As ALU organizers focused on gathering support for the JFK8 election vote, Amazon was announcing its position on uniting LDJ5 workers, several workers told CNN Business last week before the election. After the JFK8 result, ALU’s attention turned to LDJ5.

Justin Medina, a JFK8 warehouse worker and ALU organizer, told CNN Business last week that due to the smaller size of the LDJ5, Amazon’s efforts may have been more effective. “It’s much more intense,” Medina said.

LDJ5 employee Andrew Perez told CNN Business last week that he had been involved in mandatory meetings in recent weeks, at which company representatives offered their position on unions, including union dues. Perez then said he expected the election results to be close.

In recent weeks, there have been a number of new developments and attention paid to Amazon’s attitude towards and connection with its warehouse workforce.

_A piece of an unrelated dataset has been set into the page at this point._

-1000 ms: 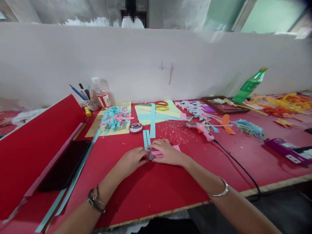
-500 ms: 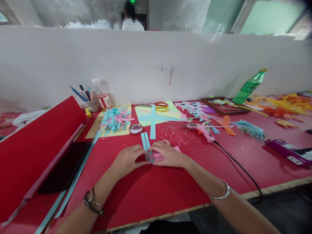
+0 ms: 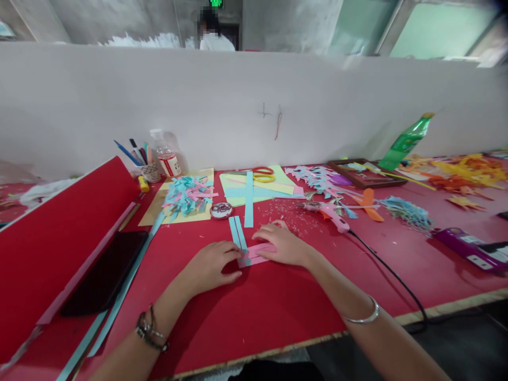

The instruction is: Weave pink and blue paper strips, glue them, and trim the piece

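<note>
Blue paper strips [image 3: 237, 232] and pink paper strips [image 3: 259, 253] cross on the red table in front of me, woven into a small checkered corner. My left hand [image 3: 214, 263] rests at the left edge of that corner, thumb and fingers apart, fingertips at the paper. Over the right part of the pink strips lies my right hand [image 3: 282, 244], its fingers spread and touching them; the strips' far ends are hidden beneath it. A single blue strip [image 3: 248, 201] lies just beyond, partly on pale green paper.
Behind the strips are a round tin [image 3: 221, 210], scissors [image 3: 263, 174] and a heap of folded strips [image 3: 186, 194]. To the right are a pink glue gun [image 3: 335, 216] with a cord, a green bottle [image 3: 407, 143] and a purple power strip [image 3: 472, 247]. A black phone [image 3: 105, 272] lies left.
My right hand has slid right along the pink strips, uncovering more of them. My left hand has loosened from the woven corner, its thumb moving down and away.
</note>
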A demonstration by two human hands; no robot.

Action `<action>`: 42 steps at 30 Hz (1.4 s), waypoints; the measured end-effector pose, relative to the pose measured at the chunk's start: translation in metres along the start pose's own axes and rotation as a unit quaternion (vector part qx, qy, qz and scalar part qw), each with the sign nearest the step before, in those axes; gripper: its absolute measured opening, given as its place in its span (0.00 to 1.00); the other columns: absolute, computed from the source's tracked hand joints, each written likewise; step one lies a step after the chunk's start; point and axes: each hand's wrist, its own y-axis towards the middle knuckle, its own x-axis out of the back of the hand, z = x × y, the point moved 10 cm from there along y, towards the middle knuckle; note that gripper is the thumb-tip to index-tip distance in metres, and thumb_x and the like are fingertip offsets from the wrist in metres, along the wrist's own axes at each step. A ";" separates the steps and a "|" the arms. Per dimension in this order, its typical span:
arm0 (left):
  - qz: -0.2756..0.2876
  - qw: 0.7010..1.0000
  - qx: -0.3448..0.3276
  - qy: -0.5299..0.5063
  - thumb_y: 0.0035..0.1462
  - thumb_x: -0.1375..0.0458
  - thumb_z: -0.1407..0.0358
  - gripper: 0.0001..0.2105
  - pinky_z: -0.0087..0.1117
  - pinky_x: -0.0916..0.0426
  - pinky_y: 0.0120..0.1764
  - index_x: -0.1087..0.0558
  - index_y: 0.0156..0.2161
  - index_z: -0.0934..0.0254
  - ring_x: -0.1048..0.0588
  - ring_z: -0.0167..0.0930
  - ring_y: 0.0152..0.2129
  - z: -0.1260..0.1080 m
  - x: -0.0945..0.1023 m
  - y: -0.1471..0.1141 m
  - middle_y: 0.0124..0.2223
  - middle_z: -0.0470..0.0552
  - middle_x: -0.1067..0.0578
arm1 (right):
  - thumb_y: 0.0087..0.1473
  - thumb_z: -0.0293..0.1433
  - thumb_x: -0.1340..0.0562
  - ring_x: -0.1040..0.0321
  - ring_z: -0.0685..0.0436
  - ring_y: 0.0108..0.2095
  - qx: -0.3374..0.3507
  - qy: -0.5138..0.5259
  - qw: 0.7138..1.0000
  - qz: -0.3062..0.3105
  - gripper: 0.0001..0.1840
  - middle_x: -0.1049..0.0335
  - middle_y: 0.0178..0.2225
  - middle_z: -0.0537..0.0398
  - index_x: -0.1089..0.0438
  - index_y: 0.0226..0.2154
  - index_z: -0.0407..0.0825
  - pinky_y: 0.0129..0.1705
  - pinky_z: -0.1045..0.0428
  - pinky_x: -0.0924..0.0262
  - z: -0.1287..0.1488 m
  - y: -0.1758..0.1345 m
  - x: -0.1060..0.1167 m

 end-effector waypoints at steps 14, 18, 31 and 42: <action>-0.010 1.000 -0.024 0.016 0.56 0.53 0.71 0.12 0.33 0.36 0.43 0.32 0.44 0.61 0.31 0.31 0.41 -0.007 -0.005 0.005 0.45 0.50 0.29 | 0.53 0.27 0.49 0.36 0.48 0.33 -0.033 -0.040 0.997 -0.053 0.13 0.29 0.31 0.53 0.29 0.33 0.48 0.37 0.53 0.47 -0.012 0.001 0.010; 0.010 1.000 -0.004 0.000 0.55 0.53 0.74 0.15 0.33 0.35 0.43 0.31 0.45 0.62 0.31 0.32 0.41 -0.004 -0.013 0.008 0.46 0.51 0.29 | 0.52 0.26 0.49 0.36 0.48 0.33 -0.044 -0.034 0.997 -0.059 0.12 0.30 0.31 0.53 0.30 0.33 0.49 0.36 0.54 0.46 -0.016 0.000 0.009; -0.002 1.000 -0.008 -0.025 0.54 0.52 0.74 0.13 0.33 0.36 0.44 0.32 0.43 0.62 0.32 0.31 0.41 -0.007 -0.010 0.009 0.45 0.50 0.29 | 0.45 0.26 0.42 0.40 0.46 0.40 0.003 0.059 0.997 0.039 0.17 0.39 0.39 0.51 0.35 0.41 0.47 0.42 0.52 0.45 -0.008 0.000 -0.010; -0.013 0.999 -0.012 -0.039 0.52 0.52 0.74 0.12 0.32 0.37 0.43 0.31 0.40 0.62 0.32 0.30 0.40 -0.005 -0.009 0.010 0.43 0.50 0.29 | 0.49 0.23 0.47 0.42 0.47 0.37 0.013 -0.035 0.999 -0.011 0.10 0.37 0.34 0.51 0.33 0.33 0.46 0.40 0.52 0.48 -0.006 0.002 -0.004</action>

Amazon revealed in a paperwork last month that former Attorney General Loretta Lynch will lead a racial justice audit of her hourly staff in the United States to “assess all sorts of different racial impacts” on her policies and practices. The move comes as Amazon faces pressure from shareholders to undergo a racial capital audit in a proposal to be put to a vote at the company’s annual meeting later this month. Meanwhile, NLRB chief adviser Jennifer Abruzzo has issued a note challenging one of the ways employers, like Amazon, seek to fight unions – through so-called captive audience meetings or mandatory meetings in which companies express their anti- union position. Although currently legally permissible, Abruzzo called on the agency to review the legality of the mandatory presence of such meetings. Earlier, Amazon declined to comment on Abruzzo’s note.

And in a victory for the ALU, an NLRB administrative law judge found that Amazon had violated labor laws by firing a JFK8 employee named Gerald Bryson, who is the organizer of the ALU. Bryson, like Smalls, was fired by Amazon in March 2020 after protesting against pandemic-related workplace safety measures. While Amazon refused to retaliate against Bryson, the judge ordered Bryson to be reinstated and paid his lost wages. (In a statement, Amazon spokesman Kelly Nantel said that “we strongly disagree with the NLRB judge’s decision” and that he plans to appeal.)

Over the weekend, Amazon informed workers that it was ending its Covid-19 paid leave policy and would no longer notify workers of positive incidents at its facilities unless required by law.